In the above embodiment, the case was explained in which there were two controlled variables and target values, two manipulated variables and manipulated variables, and three measured quantities. is an integer of
The present invention is equally applicable to the case where m≧Q).

As is clear from the above examples, according to the present invention,
When a measured quantity including multiple controlled variables, such as temperature, of a varnishing device as a controlled object fluctuates depending on any of multiple manipulated variables, such as the heating temperature by a heater, it is possible to set the controlled variable to its target value. In controlling the amount of operation to be adjusted.

Since the integral operation is performed on each manipulated variable obtained from the difference between the controlled variable and the target value and applied to each manipulated variable, each manipulated variable performs its function mutually and independently, and the controlled variable is Multivariable control is performed to approach the target value.

In addition, this control system includes feedforward operation and (
or) by performing a feedback action.
Improved response and increased stability.

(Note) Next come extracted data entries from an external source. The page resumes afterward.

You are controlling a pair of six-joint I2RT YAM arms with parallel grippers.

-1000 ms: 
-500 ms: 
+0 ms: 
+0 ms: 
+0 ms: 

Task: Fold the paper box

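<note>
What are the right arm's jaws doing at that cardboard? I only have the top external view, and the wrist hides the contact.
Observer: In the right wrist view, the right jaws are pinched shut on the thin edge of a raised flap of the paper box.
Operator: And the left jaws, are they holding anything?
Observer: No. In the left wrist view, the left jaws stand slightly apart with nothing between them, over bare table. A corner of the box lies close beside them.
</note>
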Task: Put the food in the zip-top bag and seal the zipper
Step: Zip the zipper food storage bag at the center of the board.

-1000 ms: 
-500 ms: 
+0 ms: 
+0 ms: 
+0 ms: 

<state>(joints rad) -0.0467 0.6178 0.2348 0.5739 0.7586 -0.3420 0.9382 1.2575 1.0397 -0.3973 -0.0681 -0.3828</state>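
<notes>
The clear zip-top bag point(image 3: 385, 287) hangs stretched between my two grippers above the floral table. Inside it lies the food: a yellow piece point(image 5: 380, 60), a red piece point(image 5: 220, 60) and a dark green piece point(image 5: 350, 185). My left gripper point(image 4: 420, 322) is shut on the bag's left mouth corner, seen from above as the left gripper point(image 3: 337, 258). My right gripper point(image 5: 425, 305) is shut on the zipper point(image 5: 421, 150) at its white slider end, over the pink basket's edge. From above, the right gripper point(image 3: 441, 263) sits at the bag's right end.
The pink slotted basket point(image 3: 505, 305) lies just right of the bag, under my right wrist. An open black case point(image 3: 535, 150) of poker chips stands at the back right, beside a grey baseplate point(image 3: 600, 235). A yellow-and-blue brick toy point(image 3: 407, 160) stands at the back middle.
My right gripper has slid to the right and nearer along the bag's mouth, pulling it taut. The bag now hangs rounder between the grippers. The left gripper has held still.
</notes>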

[Brief explanation of the drawing]

FIG. 1 is an explanatory diagram of a varnish device as a controlled object. FIG. 2 is a block diagram of an automatic control system in which the present invention is applied to the controlled object, and FIG. 3 is an operational flowchart of the system. Yl, Y2... Controlled amount Y1-Y3... Measured amount

Claims (11)

[Claims] (1) For example, the varnish temperature in the varnish tank and the varnish temperature in the coating device of a varnish device that has a varnish tank, a heat medium heating furnace surrounding the tank, and a coating device to which varnish is supplied from the varnish tank via a pipe. A plurality of measured quantities [Y_1] include a plurality of controlled quantities Y=[Y_1...Y_2], such as the varnish temperature in the varnish tank, the varnish temperature in the coating device, and the heat medium temperature in the heat medium heating furnace. ...... Y_m] is a plurality of operation variables U = [U_l
...U_n] (where l, n, and m are positive integers of 2 or more, and m≧l), the control amount changes to its target value YR=[YR_1...・・・YR_l] In controlling the manipulated variable so that it is adjusted to, the manipulated variable U'c = [U A control system for a varnishing device characterized in that the output Uc=[Uc_1...Uc_n] obtained by performing an integral operation on each of 'c_1...U'c_n] is used as each manipulated variable. (2) Applying the output UF_1=[UF_1...UF_n] obtained by performing a feedback operation to the plurality of measured quantities [Y_1...Y_m] including the controlled quantity to the manipulated variable; A control system for a varnish device according to claim 1, characterized in that: (3) According to claim 1 or 2, the output UN=[UN_1...UN_n] obtained by performing a feedforward operation on the target value is applied to the manipulated variable. Control method of varnish equipment. (4) The integral operation is stopped when the sum output of the output Uc - the output UF + the output UN supplied to the manipulated variable exceeds a predetermined range. Control method of the varnishing device described in Section. (5) Claim 1 or 2, characterized in that the initial value of the integral operation is set according to the measured quantity.
Control method of the varnishing device described in Section. (6) A control method for a varnishing apparatus according to claim 1, wherein the manipulated variable and the integral operation are obtained by linear processing. (7) A control method for a varnish device according to claim 1, wherein the manipulated variable includes dynamic compensation. (8) A control method for a varnish device according to claim 2, wherein the feedback operation is obtained by linear processing. (9) A control method for a varnish device according to claim 2, wherein the feedback operation includes dynamic compensation. (10) A control method for a varnishing device according to claim 3, wherein the feedforward operation is obtained by linear processing. (11) A control method for a varnish device according to claim 3, wherein the feedforward operation includes dynamic compensation.